**ACTION ITEM**:
Return all of the material that follows, keeping each line exactly as it is.

RAW DATA below:

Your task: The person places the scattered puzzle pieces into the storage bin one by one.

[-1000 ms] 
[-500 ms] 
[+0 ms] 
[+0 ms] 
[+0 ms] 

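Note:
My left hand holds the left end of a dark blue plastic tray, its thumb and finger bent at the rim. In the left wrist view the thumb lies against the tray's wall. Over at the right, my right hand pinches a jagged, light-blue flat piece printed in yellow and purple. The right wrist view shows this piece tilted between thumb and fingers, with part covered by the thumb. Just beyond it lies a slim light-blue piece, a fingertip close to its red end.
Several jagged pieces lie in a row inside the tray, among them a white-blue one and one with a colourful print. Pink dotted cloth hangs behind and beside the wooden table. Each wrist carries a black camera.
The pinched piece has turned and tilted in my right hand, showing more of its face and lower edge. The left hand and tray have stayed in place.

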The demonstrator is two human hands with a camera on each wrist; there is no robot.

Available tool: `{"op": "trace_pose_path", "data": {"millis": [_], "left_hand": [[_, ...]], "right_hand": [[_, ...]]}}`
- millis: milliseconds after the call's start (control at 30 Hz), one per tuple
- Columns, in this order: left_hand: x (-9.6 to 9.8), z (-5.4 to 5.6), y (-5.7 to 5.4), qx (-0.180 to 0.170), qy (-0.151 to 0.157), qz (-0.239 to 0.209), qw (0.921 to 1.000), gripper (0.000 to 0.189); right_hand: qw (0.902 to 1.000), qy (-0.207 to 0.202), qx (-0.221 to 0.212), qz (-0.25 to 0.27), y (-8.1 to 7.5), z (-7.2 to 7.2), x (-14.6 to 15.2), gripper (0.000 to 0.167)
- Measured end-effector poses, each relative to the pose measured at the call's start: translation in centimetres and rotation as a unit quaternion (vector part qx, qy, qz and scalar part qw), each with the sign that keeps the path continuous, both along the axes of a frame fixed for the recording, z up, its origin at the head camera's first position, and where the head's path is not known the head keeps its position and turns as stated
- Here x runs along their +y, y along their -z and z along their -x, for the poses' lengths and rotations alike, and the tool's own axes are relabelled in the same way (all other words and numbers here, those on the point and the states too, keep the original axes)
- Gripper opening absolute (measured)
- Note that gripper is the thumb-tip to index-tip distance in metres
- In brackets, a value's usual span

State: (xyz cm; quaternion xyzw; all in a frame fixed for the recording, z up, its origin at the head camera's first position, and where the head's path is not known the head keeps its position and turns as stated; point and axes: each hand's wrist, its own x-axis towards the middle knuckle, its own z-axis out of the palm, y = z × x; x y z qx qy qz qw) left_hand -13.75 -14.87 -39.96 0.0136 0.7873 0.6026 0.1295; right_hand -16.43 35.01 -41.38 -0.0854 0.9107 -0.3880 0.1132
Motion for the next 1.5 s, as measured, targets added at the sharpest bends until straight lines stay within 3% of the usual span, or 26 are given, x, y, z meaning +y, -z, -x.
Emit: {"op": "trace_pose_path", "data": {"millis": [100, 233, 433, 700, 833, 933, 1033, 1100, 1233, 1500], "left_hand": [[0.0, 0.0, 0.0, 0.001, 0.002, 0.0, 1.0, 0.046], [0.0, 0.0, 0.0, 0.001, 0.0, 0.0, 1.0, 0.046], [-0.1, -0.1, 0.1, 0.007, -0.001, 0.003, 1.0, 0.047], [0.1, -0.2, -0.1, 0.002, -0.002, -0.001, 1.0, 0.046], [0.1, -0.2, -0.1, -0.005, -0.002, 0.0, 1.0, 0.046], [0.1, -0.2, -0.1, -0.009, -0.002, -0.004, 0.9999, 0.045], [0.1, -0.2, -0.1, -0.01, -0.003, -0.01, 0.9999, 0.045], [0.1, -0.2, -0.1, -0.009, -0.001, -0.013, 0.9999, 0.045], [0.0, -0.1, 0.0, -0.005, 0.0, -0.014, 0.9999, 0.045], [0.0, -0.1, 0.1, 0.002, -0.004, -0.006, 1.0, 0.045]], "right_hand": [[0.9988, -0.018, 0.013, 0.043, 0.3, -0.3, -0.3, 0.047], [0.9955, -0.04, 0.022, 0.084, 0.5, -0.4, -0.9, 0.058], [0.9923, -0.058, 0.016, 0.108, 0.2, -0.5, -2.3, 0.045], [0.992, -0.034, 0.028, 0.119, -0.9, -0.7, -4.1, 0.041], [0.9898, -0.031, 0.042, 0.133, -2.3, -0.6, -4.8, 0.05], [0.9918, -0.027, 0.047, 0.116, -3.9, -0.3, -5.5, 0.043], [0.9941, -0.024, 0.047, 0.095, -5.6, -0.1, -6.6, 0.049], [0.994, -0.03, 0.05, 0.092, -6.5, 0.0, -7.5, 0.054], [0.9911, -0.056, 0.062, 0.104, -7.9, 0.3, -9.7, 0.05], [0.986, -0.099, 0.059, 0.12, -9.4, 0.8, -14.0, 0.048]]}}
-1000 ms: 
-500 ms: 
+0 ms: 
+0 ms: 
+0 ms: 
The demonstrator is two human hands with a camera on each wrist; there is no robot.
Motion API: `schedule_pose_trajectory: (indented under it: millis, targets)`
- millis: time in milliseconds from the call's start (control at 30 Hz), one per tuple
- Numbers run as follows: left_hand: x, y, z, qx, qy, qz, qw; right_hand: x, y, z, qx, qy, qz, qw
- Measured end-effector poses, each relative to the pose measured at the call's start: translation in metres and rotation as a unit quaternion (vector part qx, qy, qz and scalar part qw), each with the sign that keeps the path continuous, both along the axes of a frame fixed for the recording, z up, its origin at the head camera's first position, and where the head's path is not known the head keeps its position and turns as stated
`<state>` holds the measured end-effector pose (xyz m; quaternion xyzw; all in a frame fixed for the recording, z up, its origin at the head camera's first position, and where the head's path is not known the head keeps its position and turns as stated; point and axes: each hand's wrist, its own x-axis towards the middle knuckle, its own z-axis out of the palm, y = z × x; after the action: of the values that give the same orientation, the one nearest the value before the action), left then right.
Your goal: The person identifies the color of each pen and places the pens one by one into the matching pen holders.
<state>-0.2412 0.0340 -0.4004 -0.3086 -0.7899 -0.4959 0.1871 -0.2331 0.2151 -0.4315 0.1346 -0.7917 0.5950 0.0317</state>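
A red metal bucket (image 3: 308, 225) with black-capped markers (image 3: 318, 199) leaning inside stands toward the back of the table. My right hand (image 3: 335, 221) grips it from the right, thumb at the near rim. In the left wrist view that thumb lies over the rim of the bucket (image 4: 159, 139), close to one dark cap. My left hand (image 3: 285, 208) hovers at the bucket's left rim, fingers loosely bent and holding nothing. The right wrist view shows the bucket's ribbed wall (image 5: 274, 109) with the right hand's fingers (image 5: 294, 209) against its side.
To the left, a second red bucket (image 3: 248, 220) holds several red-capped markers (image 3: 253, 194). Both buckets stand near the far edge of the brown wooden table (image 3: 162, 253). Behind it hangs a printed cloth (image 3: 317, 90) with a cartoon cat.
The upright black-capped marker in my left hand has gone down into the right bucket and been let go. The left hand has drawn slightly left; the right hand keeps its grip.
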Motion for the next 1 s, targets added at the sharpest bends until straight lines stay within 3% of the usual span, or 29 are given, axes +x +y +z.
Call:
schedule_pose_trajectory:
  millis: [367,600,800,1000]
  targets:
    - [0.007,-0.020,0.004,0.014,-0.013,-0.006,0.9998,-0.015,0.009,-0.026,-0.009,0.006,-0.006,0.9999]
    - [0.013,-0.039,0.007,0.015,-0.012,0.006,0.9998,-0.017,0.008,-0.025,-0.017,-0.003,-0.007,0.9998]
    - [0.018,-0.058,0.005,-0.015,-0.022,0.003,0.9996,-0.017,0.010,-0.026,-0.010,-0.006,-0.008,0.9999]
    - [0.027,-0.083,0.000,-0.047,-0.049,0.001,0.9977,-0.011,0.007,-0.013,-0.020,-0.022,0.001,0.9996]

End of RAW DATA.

**RESULT FOR THIS EXERCISE**:
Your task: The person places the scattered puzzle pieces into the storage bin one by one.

[-1000 ms] 
[-500 ms] 
[+0 ms] 
[+0 ms] 
[+0 ms] 

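Note:
My left hand holds the left end of a dark blue plastic tray, its thumb and finger bent at the rim. In the left wrist view the thumb lies against the tray's wall. Over at the right, my right hand pinches a jagged, light-blue flat piece printed in yellow and purple. The right wrist view shows this piece tilted between thumb and fingers, with part covered by the thumb. Just beyond it lies a slim light-blue piece, a fingertip close to its red end.
Several jagged pieces lie in a row inside the tray, among them a white-blue one and one with a colourful print. Pink dotted cloth hangs behind and beside the wooden table. Each wrist carries a black camera.
The pinched piece has turned and tilted in my right hand, showing more of its face and lower edge. The left hand and tray have stayed in place.
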
The demonstrator is two human hands with a camera on each wrist; there is no robot.

Available tool: `{"op": "trace_pose_path", "data": {"millis": [_], "left_hand": [[_, ...]], "right_hand": [[_, ...]]}}`
- millis: milliseconds after the call's start (control at 30 Hz), one per tuple
- Columns, in this order: left_hand: x (-9.6 to 9.8), z (-5.4 to 5.6), y (-5.7 to 5.4), qx (-0.180 to 0.170), qy (-0.151 to 0.157), qz (-0.239 to 0.209), qw (0.921 to 1.000), gripper (0.000 to 0.189); right_hand: qw (0.902 to 1.000), qy (-0.207 to 0.202), qx (-0.221 to 0.212), qz (-0.25 to 0.27), y (-8.1 to 7.5), z (-7.2 to 7.2), x (-14.6 to 15.2), gripper (0.000 to 0.167)
- Measured end-effector poses, each relative to the pose measured at the call's start: translation in centimetres and rotation as a unit quaternion (vector part qx, qy, qz and scalar part qw), each with the sign that keeps the path continuous, both along the axes of a frame fixed for the recording, z up, its origin at the head camera's first position, and where the head's path is not known the head keeps its position and turns as stated
- Here x runs along their +y, y along their -z and z along their -x, for the poses' lengths and rotations alike, and the tool's own axes are relabelled in the same way (all other words and numbers here, those on the point and the states too, keep the original axes)
- Gripper opening absolute (measured)
- Note that gripper is the thumb-tip to index-tip distance in metres
- In brackets, a value's usual span

State: (xyz cm; quaternion xyzw; all in a frame fixed for the recording, z up, its origin at the head camera's first position, and where the head's path is not known the head keeps its position and turns as stated; point and axes: each hand's wrist, its own x-axis towards the middle knuckle, its own z-axis out of the palm, y = z × x; x y z qx qy qz qw) left_hand -13.75 -14.87 -39.96 0.0136 0.7873 0.6026 0.1295; right_hand -16.43 35.01 -41.38 -0.0854 0.9107 -0.3880 0.1132
Motion for the next 1.5 s, as measured, targets added at the sharpest bends until straight lines stay within 3% of the usual span, or 26 are given, x, y, z meaning +y, -z, -x.
Emit: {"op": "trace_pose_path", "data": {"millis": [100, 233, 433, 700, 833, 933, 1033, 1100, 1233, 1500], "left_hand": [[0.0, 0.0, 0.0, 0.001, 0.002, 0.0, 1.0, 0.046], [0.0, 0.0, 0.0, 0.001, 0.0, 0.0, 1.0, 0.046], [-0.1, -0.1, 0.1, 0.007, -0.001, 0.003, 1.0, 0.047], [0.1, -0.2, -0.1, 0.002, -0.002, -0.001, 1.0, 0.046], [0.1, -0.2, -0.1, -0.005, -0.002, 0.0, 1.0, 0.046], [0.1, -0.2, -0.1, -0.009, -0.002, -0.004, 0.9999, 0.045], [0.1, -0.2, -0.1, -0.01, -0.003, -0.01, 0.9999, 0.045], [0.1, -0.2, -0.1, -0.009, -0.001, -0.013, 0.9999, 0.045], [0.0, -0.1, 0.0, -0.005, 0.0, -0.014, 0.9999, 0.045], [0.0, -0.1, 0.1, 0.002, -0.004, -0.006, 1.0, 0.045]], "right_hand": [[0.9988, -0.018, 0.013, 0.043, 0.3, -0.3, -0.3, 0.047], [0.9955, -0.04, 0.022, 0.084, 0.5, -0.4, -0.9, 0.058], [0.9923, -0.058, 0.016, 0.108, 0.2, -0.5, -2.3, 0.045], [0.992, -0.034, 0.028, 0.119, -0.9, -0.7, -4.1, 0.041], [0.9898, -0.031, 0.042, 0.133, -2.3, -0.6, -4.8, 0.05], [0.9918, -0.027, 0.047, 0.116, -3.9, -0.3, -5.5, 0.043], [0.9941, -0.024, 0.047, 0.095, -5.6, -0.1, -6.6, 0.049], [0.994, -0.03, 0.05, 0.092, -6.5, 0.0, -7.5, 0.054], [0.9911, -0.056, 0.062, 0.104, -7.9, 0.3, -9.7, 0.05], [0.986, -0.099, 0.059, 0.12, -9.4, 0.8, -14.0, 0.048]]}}
-1000 ms: 
-500 ms: 
+0 ms: 
+0 ms: 
+0 ms: 
The demonstrator is two human hands with a camera on each wrist; there is no robot.
Motion API: `schedule_pose_trajectory: (indented under it: millis, targets)`
- millis: time in milliseconds from the call's start (control at 30 Hz), one per tuple
- Numbers run as follows: left_hand: x, y, z, qx, qy, qz, qw; right_hand: x, y, z, qx, qy, qz, qw
- Measured end-effector poses, each relative to the pose measured at the call's start: translation in metres and rotation as a unit quaternion (vector part qx, qy, qz and scalar part qw), each with the sign that keeps the path continuous, both along the axes of a frame fixed for the recording, z up, its origin at the head camera's first position, and where the head's path is not known the head keeps its position and turns as stated
`<state>` holds the measured end-effector pose (xyz m; quaternion xyzw; all in a frame fixed for the recording, z up, its origin at the head camera's first position, and where the head's path is not known the head keeps its position and turns as stated; point and axes: each hand's wrist, its own x-axis towards the middle knuckle, its own z-axis out of the palm, y = z × x; after the action: of the values that give the same orientation, the one nearest the value before the action), left then right.
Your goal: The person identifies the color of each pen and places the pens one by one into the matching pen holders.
<state>-0.2412 0.0340 -0.4004 -0.3086 -0.7899 -0.4959 0.1871 -0.2331 0.2151 -0.4315 0.1346 -0.7917 0.5950 0.0317</state>
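A red metal bucket (image 3: 308, 225) with black-capped markers (image 3: 318, 199) leaning inside stands toward the back of the table. My right hand (image 3: 335, 221) grips it from the right, thumb at the near rim. In the left wrist view that thumb lies over the rim of the bucket (image 4: 159, 139), close to one dark cap. My left hand (image 3: 285, 208) hovers at the bucket's left rim, fingers loosely bent and holding nothing. The right wrist view shows the bucket's ribbed wall (image 5: 274, 109) with the right hand's fingers (image 5: 294, 209) against its side.
To the left, a second red bucket (image 3: 248, 220) holds several red-capped markers (image 3: 253, 194). Both buckets stand near the far edge of the brown wooden table (image 3: 162, 253). Behind it hangs a printed cloth (image 3: 317, 90) with a cartoon cat.
The upright black-capped marker in my left hand has gone down into the right bucket and been let go. The left hand has drawn slightly left; the right hand keeps its grip.
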Motion for the next 1 s, targets added at the sharpest bends until straight lines stay within 3% of the usual span, or 29 are given, axes +x +y +z.
Call:
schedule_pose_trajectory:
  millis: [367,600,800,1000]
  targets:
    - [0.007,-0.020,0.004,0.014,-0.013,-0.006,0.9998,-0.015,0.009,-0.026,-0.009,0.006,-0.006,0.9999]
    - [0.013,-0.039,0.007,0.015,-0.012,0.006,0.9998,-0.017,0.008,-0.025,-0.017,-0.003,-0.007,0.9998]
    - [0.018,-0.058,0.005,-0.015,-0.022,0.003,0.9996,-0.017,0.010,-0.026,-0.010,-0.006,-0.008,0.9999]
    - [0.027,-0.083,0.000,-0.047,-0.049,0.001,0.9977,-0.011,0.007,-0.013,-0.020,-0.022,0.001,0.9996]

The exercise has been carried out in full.